This report analyzes U.S. commercial flight performance in 2015 using a large flight-level data set containing arrival delays, departure delays, cancellations, diversions, and delay categories (weather, carrier, air system, etc.). Two supporting data sets are used: an airlines look up table that maps IATA airline codes to airline names, and an airports data set with airport names, state, and latitude/longitude coordinates.

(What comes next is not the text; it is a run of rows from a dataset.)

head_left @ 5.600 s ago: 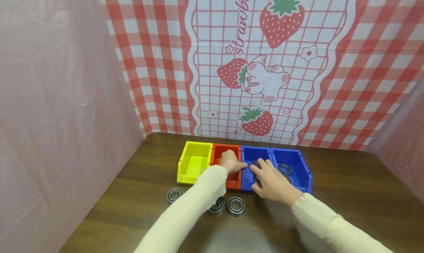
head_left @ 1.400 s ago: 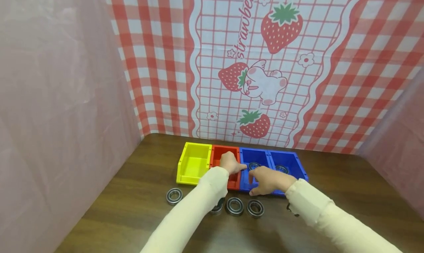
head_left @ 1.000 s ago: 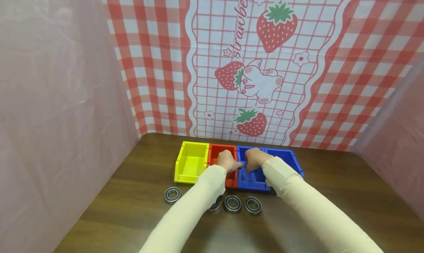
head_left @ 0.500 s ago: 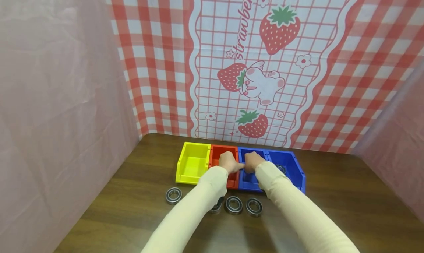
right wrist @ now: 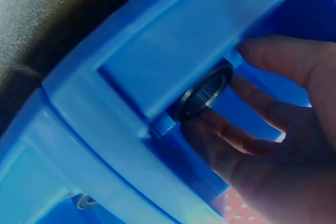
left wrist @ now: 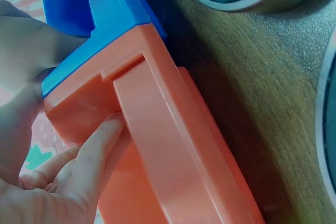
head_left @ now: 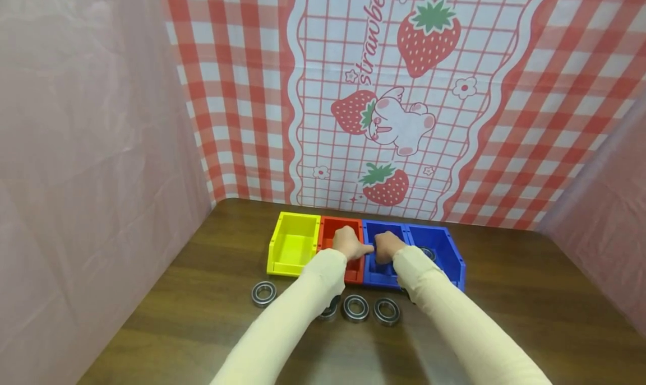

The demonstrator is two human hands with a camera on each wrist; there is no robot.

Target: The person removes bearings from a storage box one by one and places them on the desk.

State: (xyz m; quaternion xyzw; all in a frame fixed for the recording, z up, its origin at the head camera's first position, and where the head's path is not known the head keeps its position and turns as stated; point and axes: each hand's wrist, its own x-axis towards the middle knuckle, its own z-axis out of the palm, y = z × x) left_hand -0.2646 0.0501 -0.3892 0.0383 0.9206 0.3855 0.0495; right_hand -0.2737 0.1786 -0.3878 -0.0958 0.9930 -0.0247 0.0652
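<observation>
My left hand [head_left: 349, 243] reaches into the red bin [head_left: 356, 275]. In the left wrist view its fingers [left wrist: 97, 150] lie against the inside of the bin, and its thumb is across the wall on the blue side, so the wall is pinched between them. Inside the adjoining blue bin [head_left: 381, 281] is my right hand [head_left: 387, 247], its fingertips hidden from the head view. The right wrist view shows its curled fingers around a tilted ball bearing [right wrist: 206, 95] beside the bin's front lip. Another bearing [head_left: 428, 254] sits in the rightmost blue bin [head_left: 446, 245].
At the left end of the joined row stands a yellow bin [head_left: 295, 250]. Several bearings lie on the wooden table before the bins, including a left one [head_left: 264, 293], a middle one [head_left: 355, 308] and a right one [head_left: 386, 311]. A checked cloth [head_left: 242, 93] hangs behind.
A bearing has appeared on the table at the right of the others since the oldest frame. My right hand has lowered into the inner blue bin, onto a bearing. My left hand stays in place.
</observation>
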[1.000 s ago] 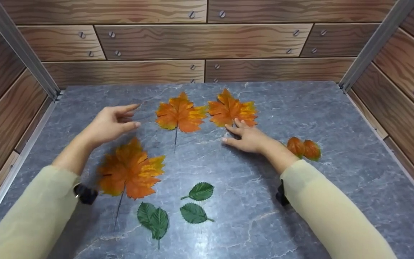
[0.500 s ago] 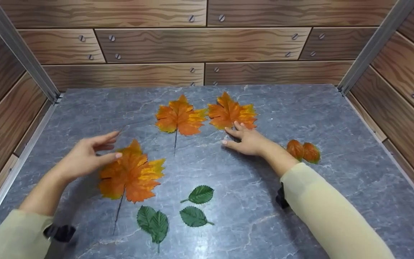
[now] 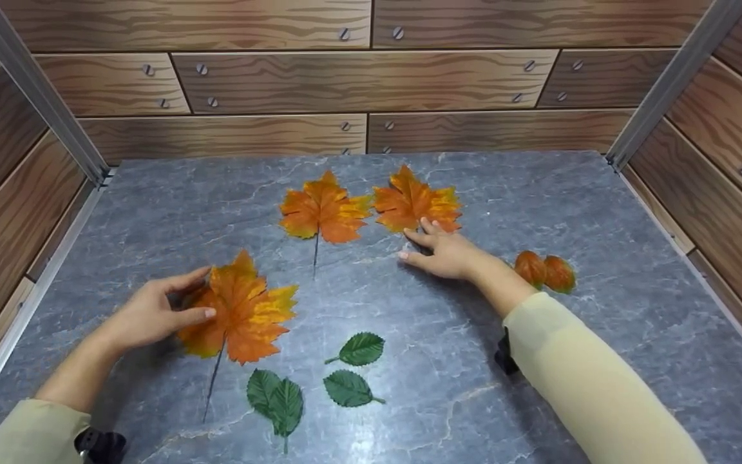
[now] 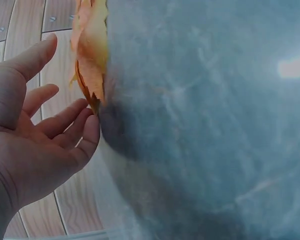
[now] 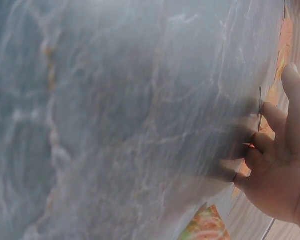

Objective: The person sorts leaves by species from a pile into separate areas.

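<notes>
In the head view my left hand [image 3: 152, 312] is at the left edge of a large orange artificial maple leaf [image 3: 242, 316]. The left wrist view shows its lower fingers touching the leaf's edge [image 4: 91, 65], with the thumb held apart. At the back, my right hand [image 3: 445, 251] rests its fingertips at the lower edge of another orange maple leaf [image 3: 413, 200]. The right wrist view has those fingers [image 5: 262, 142] spread against the table, beside a thin dark stem [image 5: 260, 107]. A third maple leaf [image 3: 321, 209] with a dark stem lies just left of that one.
Several small green leaves lie in front, an overlapping pair [image 3: 274, 399] and two singles, one of them a serrated leaf [image 3: 362, 348]. Two small orange-brown leaves [image 3: 545, 270] sit right of my right forearm. Wood-patterned panels [image 3: 364, 80] border the grey marbled table [image 3: 603, 386].
My left hand has come down and back toward me, from above the front maple leaf to its left edge. The right hand and all the leaves have stayed put.
</notes>
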The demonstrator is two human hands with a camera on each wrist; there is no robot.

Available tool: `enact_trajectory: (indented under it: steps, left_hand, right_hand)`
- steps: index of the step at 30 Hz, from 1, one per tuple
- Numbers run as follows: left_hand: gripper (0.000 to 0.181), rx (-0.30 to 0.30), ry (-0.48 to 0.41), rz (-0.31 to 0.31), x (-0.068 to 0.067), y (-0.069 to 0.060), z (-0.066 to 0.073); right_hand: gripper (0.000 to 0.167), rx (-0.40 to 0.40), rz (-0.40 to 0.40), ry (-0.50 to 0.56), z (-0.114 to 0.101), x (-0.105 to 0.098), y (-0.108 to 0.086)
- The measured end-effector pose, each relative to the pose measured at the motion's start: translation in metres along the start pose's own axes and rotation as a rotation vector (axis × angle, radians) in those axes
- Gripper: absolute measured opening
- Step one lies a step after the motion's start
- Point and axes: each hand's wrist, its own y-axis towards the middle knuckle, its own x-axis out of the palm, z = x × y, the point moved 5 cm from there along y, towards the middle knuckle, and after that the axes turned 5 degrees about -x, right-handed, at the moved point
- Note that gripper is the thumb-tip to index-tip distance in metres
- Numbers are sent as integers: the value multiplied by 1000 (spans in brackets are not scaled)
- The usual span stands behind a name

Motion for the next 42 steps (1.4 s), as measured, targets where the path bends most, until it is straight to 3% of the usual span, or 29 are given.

Since cancelled and diverted flights are not comparable to completed flights in terms of arrival delay, they are handled separately when calculating delay averages.
fp <- "C:/Users/wwwma/OneDrive - Loyola University Maryland/IS460W/Flight Delay/flight delays.csv"
arp <- "C:/Users/wwwma/OneDrive - Loyola University Maryland/IS460W/Flight Delay/airports.csv"
alp <- "C:/Users/wwwma/OneDrive - Loyola University Maryland/IS460W/Flight Delay/airlines.csv"
flights <- fread(fp, na.strings = c("", "NA"))
airports <- fread(arp, na.strings = c("", "NA"))
airlines <- fread(alp, na.strings = c("", "NA"))
# Airports cleanup
airports_clean <- airports
airports_clean$CITY <- trimws(airports_clean$CITY)
airports_clean$STATE <- trimws(airports_clean$STATE)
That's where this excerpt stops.